Ertesi gün Aix-en Provence'taydım.Bir sonraki gün ise "Provence'da Bir Gün" turunda. Sonraki gün Luberon köylerini gezdik İtalyan bir grupla...
Marsilya’ya ulaştığımızda saat sanırım 17.30’du. İtalyan grupla ve rehberle vedalaştık. Ardından Canabier’de biraz yürüdüm. Tam 18.00’de Cantini Müzesi önündeydim. Ama kapandı. Modern sanat eserlerinden oluşan koleksiyonlar barındıran bu müzeyi gezemedim. Ama bahçe kapısını kapatmaya hazırlanan görevli müze binasının birkaç fotoğrafını çekmeme izin verdi. Teselli niyetine…
Ardından yukarı doğru Castellone Meydanı’na çıktım. Meydandaki anıtın fotoğraflarını da çektim. Prada Caddesi’nden yürüdüm. Parc Chanot’ya girmedim. Stade Velodrome’un merdivenlerinden yukarı çıkıp biraz etrafı seyrettim.
Bilseydim oradan Radieuse’e (renkli bir toplu konut uygulaması) geçerdim. Ama Bulvar Barnal’den Parc Borely’ye doğru yürüdüm. Parka girerken görevlinin biri bazı kapıları kapatıyordu. Geçmeme izin verdi ve bir müzik etkinliğinden bahsetti. Ama bulamadım. Parkın içindeki saray gibi bir binayı fotoğraflamakla yetindim.
Park çok büyük ve yakın gibi görünen bir yer en az birkaç kilometre… Bense çok yorgunum, zorlukla adım atıyorum. Yanımdan gülerek, birbiriyle şakalaşarak geçen insanlardan sanırım enerji alarak dayanıyorum.

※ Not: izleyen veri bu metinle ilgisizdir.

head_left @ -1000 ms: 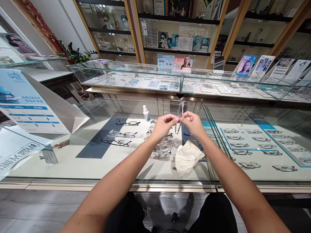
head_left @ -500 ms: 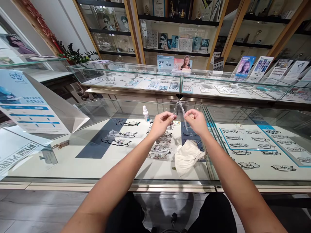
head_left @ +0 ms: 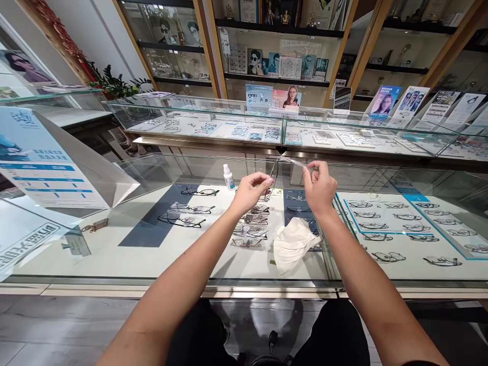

Parktan çıktım. Çıktığım cadde Parc Borely Caddesi imiş. Oradan tekrar Prada Caddesi’ne geçtim. Bir yerlerden müzik sesleri gelmeye devam ediyordu. Ama ben bulamamıştım. Plaja göz atmak için halim yok. Tam kavşaktaki “Le David” yazan yere kendimi zor attım. Ardından bir şeyler içerek burada birkaç saat dinlenmeye çalıştım. Hoş bir kadın şarkıcının şarkıları eşliğinde… Ardından taksi ile otele dönüş.
Ertesi gün ise, dünün yorgunluğunu atmak bayağı uzun sürdü. Öğlene kadar odada dinlendim. Güzel bir kahvaltının ardından yine yollara vurdum kendimi. Noilles’den Garibaldi Bulvarı’na çıktım. Palais Des Arts’ı görmek istedim. Haritaya göre geldiğim yerde güzel bir bina var. Dışardan fotoğraflarını çektim. Ama orası mı değil mi emin olamadım. Zira kapının sağında “konservatuar” yazıyor. İçeri girince sanata ev sahipliği yaptığı hemen anlaşılıyor. Ama görevli kadın ilgi ve nezaketle, Palais Des Arts’ın Borely Parkı'na taşındığını söylüyor. Oradan, Cours Julien’e geçtim. Aslında kaldığım yere bu kadar yakın olduğunun da farkında değilmişim. Cours Julien’de, havuzun yanında bulunan bir kafede oturdum. İyi geldi. Hafiften esen yel, yorgunluğumu da alıp götürdü. Ruhum dinleniyor. Şehrin gürültüsünden uzak; huzur var burada. İnsanlar dinleniyor. Öğle vakti. Bir yandan yemek yiyip bir şeyler içiyor bir yandan sohbet ediyorlar. Sanki herkes birbirini tanıyor gibi… Komün gibi yaşayıp gidiyorlar sanki… Bir adam köpeğiyle top oynuyor. Köpek de nasıl heyecanlı ve mutlu görünüyor. ”Haydi, at çabuk, ben yakalayacağım”. Sahibi olağan bir şekilde atıyor. O heyecanla havuza girip yakalıyor ve oyun böyle devam edip gidiyor...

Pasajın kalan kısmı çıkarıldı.